Detection of sulfated glycosaminoglycans (sGAG)

The sGAG levels were measured in the conditioned medium using the Alcian blue–binding assay (Euro-Diagnostica, Malmö, Sweden) according to the manufacturer's instructions.

Histology and immunohistology.

On the last day of culture, the articular cartilage explants were fixed in formaldehyde buffer (pH 7.0), washed, paraffin-embedded, and subsequently sectioned into 5-μm sections. Toluidine blue (Bie and Berntsen, Rødovre, Denmark) staining was used to stain the proteoglycans. CTX-II was immunolocalized using the monoclonal F46 antibody diluted 1:5,000 in Tris buffered saline with 5% casein (Sigma-Aldrich). For a control, the CTX-II peptide (Pepceuticals, Leicester, UK) was used at a 10-molar excess to evaluate the specificity of the CTX-II staining (data not shown). Peroxidase-labeled mouse Envision was used as secondary antibody (DakoCytomation, Glostrup, Denmark). Finally, the immunoreactivity was visualized with a liquid 3,3′-diaminobenzidine chromogen solution (Sigma-Aldrich), after which the slides were rinsed in tap water. The nuclei were counterstained using Ehrlich's hematoxylin, and the slides were then dehydrated, cleared, and mounted with glass. Digital images were taken using a BX60 microscope and a C5050-zoom camera (both from Olympus, Lake Success, NY).

Statistical analysis.

Results are shown as the mean ± SEM. All in vitro experiments were repeated at least 4 times with 4–8 replicates of cartilage explants for each treatment. Differences between mean values were compared by Student's t-test for unpaired observations using GraphPad Prism software (GraphPad Software, San Diego, CA), assuming normal distribution where 4 replicates were used. P values less than 0.05 were considered significant.

RESULTS

Inhibition of MMP-mediated cartilage degradation by cAMP modulators.

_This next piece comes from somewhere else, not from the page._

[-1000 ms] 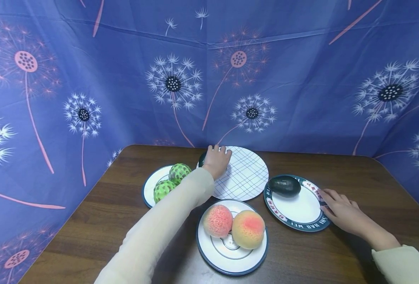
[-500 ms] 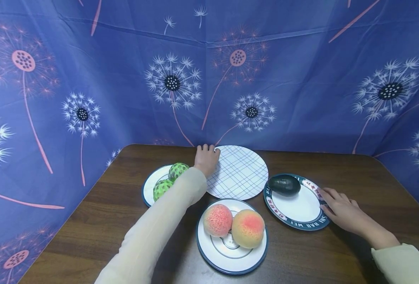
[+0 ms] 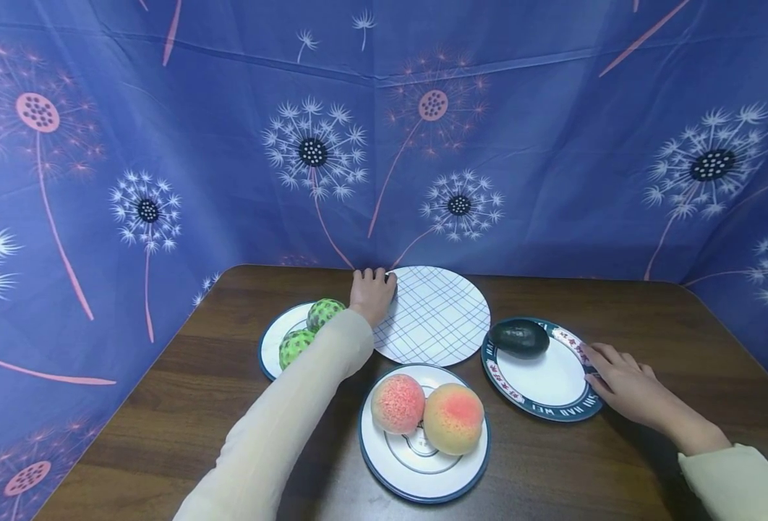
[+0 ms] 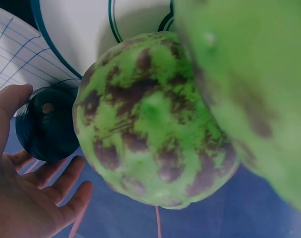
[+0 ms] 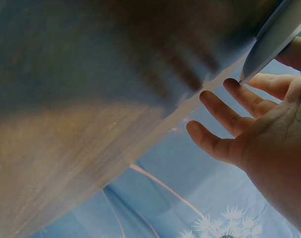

To test the effect of cAMP modulators on articular cartilage degradation, we initially exposed isolated articular chondrocytes to either forskolin or IBMX, which resulted in a dose-dependent increase in intracellular cAMP levels (Figures 1A and B). At the highest concentration (64 μM), exposure of chondrocytes to forskolin resulted in a significant induction of cAMP levels (>50-fold) (P < 0.001), whereas exposure to IBMX resulted in a smaller, but still significant, induction (3.3-fold) (P < 0.05). In addition, we investigated the time-dependent profile of cAMP induction by forskolin and IBMX in isolated articular chondrocytes. We found that both forskolin and IBMX already induced significantly increased cAMP levels after 5 minutes, and these levels were sustained after 24 hours, as shown in Figures 1C and D. The induction of cAMP levels was significantly higher (P < 0.001) after forskolin stimulation than after IBMX stimulation, as seen in Figures 1A and B.

Figure 1.

Time- and concentration-dependent effects of forskolin and 3-isobutyl-1-methyl xanthine (IBMX) on cAMP levels in isolated articular chondrocytes. Articular chondrocytes were isolated from the extracellular matrix and stimulated with either forskolin or IBMX at concentrations ranging from 0.062 μM to 64 μM for 1 hour or with 64 μM forskolin or IBMX for 5 or 20 minutes or for 1, 8, or 24 hours. A and B, Effect of various concentrations of forskolin (A) or IBMX (B) on cAMP levels. C and D, Time-dependent effect of stimulation with forskolin (C) or IBMX (D). Values are the mean and SEM. ∗ = P < 0.05; ∗∗ = P < 0.01; ∗∗∗ = P < 0.001. Control = medium without cAMP modulators.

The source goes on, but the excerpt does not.